- [Work item] Would you find each line in the entries below with the string "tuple" and copy it?

----- Information provided -----

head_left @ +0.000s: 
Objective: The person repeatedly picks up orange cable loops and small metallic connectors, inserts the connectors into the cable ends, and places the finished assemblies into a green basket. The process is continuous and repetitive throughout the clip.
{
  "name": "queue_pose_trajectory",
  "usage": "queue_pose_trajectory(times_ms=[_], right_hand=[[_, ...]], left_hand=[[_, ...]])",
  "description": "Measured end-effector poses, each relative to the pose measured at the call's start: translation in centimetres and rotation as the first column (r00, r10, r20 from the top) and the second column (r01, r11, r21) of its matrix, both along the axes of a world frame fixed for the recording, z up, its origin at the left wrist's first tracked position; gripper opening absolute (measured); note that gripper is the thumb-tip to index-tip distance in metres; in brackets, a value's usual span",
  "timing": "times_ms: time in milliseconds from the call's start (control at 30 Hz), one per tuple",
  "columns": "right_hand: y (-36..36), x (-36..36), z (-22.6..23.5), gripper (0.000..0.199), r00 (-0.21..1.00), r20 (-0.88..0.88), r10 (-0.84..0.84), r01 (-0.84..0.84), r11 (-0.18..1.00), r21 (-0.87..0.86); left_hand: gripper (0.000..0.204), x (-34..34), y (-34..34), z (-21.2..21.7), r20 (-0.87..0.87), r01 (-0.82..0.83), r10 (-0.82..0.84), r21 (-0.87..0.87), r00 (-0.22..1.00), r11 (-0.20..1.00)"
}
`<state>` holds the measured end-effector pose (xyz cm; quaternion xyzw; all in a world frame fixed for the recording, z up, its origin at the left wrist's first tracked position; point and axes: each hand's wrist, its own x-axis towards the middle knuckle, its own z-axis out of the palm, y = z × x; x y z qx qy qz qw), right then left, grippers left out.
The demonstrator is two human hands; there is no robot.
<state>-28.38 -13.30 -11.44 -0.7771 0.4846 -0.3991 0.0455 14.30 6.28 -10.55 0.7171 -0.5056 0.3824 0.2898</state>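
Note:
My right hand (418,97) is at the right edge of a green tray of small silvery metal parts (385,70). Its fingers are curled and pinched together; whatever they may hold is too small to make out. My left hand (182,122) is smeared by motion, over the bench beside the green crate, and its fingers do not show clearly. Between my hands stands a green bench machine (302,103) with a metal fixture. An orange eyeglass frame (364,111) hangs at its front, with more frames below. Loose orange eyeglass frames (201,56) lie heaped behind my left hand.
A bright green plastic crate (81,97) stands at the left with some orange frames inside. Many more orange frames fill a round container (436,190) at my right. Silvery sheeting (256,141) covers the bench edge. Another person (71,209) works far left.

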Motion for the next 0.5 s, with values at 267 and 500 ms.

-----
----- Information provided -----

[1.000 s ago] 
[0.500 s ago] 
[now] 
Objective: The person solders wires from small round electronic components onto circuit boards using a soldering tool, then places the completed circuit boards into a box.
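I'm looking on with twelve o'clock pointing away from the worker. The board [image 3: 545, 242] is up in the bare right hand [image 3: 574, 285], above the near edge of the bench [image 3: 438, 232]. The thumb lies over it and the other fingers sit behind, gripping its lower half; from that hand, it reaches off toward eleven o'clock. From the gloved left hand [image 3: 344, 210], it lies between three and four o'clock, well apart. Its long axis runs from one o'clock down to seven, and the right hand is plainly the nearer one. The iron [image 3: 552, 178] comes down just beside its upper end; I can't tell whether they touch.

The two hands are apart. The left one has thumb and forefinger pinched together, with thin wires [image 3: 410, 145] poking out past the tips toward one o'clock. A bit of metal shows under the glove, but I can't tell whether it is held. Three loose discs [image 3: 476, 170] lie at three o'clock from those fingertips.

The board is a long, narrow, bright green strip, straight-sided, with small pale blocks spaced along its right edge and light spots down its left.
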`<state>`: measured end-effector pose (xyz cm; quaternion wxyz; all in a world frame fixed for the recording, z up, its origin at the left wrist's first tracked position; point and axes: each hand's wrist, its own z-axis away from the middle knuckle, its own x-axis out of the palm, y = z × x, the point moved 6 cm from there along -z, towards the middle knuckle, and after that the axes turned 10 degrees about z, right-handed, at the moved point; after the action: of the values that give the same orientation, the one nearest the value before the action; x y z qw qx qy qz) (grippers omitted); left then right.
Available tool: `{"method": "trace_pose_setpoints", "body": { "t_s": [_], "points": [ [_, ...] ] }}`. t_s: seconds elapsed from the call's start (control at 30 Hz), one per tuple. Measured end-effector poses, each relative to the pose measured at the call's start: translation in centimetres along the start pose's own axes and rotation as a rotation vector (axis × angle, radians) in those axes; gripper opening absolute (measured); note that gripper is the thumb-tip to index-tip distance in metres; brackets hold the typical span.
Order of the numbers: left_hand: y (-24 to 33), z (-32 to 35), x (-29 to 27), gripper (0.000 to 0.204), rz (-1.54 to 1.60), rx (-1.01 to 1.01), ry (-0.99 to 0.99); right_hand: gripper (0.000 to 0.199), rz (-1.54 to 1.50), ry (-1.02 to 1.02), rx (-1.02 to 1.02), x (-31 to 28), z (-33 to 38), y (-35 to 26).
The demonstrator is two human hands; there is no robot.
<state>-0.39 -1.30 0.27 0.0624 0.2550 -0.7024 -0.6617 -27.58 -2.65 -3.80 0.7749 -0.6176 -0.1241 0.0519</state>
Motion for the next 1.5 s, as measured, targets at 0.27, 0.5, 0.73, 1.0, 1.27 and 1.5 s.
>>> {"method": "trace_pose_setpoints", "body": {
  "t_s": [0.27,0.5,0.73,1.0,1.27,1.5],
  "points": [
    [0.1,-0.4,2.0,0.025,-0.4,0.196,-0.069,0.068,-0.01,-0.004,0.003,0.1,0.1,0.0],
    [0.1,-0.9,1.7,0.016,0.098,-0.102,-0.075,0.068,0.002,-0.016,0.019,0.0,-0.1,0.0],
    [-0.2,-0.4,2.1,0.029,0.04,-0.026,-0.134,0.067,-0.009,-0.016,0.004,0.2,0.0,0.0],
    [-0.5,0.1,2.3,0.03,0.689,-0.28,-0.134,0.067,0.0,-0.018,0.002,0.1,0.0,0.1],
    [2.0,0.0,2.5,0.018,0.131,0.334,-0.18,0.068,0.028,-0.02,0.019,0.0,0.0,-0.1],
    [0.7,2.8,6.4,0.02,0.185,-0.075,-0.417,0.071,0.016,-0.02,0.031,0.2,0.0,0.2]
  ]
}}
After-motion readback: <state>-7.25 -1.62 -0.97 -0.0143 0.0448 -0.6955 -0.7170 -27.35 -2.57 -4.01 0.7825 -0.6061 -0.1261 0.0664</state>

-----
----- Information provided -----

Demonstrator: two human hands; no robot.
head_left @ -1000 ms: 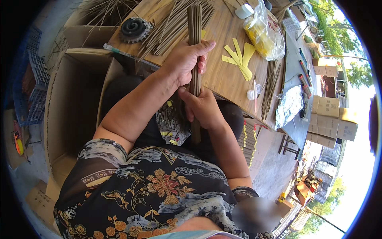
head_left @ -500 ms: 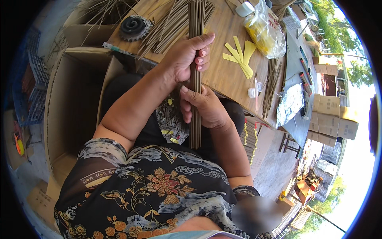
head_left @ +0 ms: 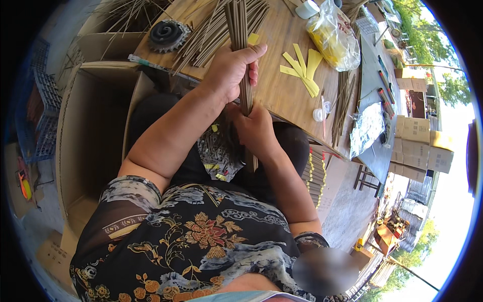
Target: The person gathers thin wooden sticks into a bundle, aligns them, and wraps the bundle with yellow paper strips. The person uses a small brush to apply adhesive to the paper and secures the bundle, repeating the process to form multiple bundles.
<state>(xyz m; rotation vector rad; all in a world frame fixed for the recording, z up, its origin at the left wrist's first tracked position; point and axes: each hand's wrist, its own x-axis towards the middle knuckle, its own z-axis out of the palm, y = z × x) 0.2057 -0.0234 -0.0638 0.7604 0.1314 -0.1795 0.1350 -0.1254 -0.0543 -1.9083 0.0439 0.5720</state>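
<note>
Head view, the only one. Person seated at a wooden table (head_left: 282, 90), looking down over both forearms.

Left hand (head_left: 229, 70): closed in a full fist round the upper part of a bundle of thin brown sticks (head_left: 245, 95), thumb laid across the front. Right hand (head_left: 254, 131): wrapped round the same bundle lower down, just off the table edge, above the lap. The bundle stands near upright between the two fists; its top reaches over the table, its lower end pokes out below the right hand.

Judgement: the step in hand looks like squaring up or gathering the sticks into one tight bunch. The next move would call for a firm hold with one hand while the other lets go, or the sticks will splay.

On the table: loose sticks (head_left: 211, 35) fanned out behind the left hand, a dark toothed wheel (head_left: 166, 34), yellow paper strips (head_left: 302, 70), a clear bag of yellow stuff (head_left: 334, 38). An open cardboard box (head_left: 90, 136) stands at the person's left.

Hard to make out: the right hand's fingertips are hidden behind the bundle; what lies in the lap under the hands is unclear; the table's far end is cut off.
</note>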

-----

- [Written answer]
  "timing": "times_ms: time in milliseconds from the call's start (control at 30 Hz), one per tuple",
Available tool: `{"method": "trace_pose_setpoints", "body": { "t_s": [_], "points": [ [_, ...] ] }}`. t_s: seconds elapsed from the call's start (control at 30 Hz), one per tuple. Measured end-effector poses, each relative to the pose measured at the call's start: translation in centimetres along the start pose's own axes and rotation as a rotation vector (axis × angle, radians) in those axes; gripper opening absolute (measured); note that gripper is the thumb-tip to index-tip distance in metres; brackets hold the typical span.

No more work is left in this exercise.